*** Dataset records Section Begins ***

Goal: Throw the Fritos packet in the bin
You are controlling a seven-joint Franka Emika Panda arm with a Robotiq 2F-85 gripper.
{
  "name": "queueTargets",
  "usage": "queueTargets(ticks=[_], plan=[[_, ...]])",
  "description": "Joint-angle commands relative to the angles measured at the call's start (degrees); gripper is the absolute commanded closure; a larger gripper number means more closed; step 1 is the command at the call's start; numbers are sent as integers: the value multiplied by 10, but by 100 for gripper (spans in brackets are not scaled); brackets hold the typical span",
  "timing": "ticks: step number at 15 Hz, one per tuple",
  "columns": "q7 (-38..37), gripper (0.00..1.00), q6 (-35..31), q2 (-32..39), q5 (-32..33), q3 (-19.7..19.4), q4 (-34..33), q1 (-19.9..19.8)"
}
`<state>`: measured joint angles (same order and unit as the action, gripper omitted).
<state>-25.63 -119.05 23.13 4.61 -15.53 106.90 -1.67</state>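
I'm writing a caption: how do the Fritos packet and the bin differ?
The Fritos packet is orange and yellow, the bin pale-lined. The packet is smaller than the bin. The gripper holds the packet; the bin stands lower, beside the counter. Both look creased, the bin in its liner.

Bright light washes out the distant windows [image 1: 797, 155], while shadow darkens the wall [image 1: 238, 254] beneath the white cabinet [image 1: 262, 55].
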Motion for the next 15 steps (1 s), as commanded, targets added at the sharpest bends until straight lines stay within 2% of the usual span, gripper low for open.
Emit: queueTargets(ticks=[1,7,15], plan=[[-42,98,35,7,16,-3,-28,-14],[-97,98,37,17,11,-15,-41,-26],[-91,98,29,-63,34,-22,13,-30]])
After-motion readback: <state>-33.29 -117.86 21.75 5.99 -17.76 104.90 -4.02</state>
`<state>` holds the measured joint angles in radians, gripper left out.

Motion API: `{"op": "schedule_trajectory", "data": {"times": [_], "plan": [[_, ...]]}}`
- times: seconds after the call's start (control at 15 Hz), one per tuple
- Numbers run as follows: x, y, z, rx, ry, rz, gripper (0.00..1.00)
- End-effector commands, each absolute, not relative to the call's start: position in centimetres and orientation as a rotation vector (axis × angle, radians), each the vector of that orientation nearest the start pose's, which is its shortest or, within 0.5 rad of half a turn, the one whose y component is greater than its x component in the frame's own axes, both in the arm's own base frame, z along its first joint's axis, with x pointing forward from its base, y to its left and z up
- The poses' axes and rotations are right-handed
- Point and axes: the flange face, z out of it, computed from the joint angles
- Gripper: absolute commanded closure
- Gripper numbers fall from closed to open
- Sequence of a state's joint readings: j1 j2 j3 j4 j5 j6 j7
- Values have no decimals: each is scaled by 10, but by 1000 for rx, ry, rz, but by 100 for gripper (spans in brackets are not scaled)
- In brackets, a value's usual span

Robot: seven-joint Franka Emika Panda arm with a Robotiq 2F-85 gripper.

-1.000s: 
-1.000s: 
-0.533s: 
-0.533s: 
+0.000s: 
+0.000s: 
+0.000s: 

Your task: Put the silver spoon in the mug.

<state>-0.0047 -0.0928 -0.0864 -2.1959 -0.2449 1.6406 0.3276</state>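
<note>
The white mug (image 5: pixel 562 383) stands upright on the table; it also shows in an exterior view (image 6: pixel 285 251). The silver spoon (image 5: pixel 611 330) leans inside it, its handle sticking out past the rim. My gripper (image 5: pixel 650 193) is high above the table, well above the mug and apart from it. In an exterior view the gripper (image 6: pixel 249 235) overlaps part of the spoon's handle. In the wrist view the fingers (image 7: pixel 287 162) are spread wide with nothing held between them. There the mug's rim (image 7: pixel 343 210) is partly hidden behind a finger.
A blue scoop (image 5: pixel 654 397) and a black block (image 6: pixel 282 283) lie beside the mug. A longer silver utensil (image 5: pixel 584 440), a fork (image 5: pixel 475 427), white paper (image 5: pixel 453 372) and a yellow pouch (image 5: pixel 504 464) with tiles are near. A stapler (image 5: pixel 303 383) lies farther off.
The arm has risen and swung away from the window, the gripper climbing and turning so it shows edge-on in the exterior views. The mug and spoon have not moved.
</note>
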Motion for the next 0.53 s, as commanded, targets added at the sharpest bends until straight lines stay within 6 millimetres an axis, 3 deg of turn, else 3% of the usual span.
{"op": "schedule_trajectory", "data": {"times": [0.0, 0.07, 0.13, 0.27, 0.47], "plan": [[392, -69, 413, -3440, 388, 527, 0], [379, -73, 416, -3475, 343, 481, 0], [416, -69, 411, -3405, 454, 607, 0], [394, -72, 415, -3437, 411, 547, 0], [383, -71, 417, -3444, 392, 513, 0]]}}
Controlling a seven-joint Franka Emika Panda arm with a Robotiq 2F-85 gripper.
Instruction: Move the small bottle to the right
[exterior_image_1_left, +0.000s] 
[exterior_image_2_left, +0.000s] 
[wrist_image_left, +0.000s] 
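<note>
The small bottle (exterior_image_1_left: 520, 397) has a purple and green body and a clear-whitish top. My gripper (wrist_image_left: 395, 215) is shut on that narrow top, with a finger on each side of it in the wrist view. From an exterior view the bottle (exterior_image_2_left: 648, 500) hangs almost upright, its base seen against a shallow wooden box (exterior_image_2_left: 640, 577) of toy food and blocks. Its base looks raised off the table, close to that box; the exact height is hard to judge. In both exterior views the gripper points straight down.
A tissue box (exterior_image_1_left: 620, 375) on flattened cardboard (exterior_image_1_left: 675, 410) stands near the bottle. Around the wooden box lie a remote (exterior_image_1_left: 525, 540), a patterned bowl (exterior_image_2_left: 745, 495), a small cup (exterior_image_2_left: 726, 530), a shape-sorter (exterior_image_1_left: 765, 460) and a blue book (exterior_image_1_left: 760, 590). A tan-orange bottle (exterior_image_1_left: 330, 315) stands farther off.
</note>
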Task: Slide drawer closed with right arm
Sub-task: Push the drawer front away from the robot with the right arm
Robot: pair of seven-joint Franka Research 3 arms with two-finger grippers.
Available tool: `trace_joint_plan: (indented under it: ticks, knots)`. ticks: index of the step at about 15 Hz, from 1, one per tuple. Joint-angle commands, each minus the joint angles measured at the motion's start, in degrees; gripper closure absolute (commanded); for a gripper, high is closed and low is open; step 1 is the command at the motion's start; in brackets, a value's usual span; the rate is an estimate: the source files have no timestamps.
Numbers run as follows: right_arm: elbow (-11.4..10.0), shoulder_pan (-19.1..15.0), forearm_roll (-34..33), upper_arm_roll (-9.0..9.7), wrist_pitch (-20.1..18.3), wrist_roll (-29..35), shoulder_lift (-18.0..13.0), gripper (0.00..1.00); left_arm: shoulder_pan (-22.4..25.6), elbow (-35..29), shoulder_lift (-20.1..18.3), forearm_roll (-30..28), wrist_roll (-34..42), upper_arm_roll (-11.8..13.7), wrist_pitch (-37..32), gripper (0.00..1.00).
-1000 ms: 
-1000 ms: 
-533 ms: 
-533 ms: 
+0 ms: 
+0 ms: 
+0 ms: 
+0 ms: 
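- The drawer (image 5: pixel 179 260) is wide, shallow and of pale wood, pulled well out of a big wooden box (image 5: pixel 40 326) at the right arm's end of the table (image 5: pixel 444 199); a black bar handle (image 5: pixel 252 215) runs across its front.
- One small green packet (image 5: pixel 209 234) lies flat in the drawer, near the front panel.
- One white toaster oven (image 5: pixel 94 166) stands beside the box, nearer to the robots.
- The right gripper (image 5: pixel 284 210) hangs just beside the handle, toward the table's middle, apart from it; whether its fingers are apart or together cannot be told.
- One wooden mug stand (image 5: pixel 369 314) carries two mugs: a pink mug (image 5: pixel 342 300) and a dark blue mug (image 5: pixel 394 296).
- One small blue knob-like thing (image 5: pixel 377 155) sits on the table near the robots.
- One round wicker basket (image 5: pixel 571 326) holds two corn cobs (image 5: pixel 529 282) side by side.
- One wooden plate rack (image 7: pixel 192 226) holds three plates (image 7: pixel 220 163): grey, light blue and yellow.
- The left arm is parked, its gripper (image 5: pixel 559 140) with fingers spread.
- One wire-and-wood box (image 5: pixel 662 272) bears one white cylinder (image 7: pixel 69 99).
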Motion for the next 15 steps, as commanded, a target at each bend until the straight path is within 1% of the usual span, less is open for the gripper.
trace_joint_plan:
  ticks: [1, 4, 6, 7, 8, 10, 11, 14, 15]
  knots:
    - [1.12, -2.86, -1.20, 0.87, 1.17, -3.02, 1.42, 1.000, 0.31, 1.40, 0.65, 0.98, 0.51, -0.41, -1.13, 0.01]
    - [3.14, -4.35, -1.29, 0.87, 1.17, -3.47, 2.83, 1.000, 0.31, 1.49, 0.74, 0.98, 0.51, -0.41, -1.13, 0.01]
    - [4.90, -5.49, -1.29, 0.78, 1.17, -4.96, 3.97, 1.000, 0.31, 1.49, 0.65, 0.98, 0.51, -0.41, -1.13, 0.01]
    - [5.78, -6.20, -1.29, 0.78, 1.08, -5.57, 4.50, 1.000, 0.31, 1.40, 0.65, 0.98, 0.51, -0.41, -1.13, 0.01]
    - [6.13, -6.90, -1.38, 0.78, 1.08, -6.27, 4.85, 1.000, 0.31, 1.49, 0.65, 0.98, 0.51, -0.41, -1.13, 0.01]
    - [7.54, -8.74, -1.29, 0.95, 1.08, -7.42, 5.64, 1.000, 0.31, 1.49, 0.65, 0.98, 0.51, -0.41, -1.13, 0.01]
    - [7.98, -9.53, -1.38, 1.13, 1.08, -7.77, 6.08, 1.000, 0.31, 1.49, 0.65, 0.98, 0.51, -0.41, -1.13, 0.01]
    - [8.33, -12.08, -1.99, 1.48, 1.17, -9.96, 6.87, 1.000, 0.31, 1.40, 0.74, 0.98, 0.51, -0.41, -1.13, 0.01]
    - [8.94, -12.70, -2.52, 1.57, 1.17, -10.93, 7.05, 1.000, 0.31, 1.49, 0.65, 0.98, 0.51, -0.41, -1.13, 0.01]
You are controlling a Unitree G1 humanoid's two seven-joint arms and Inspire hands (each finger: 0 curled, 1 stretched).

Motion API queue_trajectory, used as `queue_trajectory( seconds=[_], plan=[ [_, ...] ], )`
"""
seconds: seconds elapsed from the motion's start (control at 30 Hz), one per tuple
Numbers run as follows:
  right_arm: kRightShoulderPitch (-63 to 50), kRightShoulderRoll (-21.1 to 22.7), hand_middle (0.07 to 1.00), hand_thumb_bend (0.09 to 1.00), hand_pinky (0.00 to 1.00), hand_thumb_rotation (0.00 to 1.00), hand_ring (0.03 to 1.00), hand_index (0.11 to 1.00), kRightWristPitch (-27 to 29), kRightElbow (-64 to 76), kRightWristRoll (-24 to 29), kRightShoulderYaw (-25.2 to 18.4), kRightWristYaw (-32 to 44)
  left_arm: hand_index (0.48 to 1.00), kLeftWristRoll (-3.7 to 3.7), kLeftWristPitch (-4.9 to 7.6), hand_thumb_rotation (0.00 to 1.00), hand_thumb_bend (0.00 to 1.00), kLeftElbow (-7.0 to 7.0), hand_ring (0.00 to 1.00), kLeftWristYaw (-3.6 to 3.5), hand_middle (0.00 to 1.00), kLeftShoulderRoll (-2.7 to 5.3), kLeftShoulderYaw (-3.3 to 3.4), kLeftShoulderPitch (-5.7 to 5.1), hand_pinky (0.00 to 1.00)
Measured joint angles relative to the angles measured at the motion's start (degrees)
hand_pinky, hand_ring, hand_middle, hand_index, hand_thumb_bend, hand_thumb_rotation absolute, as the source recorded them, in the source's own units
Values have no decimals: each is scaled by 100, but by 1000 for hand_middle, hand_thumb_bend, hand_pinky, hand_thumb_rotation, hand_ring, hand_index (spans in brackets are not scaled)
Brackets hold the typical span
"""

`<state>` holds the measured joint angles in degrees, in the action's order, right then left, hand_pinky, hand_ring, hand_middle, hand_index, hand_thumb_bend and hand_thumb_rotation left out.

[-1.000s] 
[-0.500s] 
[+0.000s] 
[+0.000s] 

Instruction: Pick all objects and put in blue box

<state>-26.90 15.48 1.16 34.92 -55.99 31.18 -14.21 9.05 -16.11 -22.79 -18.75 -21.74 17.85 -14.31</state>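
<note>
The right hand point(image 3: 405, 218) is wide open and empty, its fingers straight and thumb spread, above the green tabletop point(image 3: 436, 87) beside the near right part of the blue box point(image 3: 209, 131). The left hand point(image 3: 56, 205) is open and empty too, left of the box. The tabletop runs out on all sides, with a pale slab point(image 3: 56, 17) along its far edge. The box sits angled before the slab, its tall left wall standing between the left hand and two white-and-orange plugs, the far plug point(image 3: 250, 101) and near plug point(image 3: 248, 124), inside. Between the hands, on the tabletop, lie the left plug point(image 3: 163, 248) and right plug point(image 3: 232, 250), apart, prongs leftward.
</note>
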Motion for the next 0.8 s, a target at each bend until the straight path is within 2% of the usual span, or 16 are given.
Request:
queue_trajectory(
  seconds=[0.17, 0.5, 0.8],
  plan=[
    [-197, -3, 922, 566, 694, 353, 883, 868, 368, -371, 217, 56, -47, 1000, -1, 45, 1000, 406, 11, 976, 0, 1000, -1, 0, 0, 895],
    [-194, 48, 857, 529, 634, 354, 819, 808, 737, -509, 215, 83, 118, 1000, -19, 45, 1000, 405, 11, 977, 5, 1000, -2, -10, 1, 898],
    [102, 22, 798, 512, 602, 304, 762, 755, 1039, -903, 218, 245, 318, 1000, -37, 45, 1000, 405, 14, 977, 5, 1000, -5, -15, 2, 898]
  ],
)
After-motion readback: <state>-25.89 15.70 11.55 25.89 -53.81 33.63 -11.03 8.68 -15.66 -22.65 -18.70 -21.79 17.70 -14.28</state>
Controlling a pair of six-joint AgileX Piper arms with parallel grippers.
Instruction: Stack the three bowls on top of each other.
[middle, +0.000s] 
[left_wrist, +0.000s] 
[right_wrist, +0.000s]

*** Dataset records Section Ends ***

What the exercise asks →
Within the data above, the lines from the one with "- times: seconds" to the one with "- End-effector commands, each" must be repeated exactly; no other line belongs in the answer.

Solution to this problem →
- times: seconds after the call's start (control at 15 Hz), one per tuple
- Numbers run as follows: x, y, z, rx, ry, rz, gripper (0.00..1.00)
- End-effector commands, each absolute, not relative to the call's start: position in centimetres and orientation as a rotation vector (axis × angle, radians), each the vector of that orientation nearest the start pose's, which is its shortest or, within 0.5 rad of half a turn, the one whose y component is greater than its x component in the frame's own axes, both in the arm's own base frame, z along its first joint's axis, with x pointing forward from its base, y to its left and z up

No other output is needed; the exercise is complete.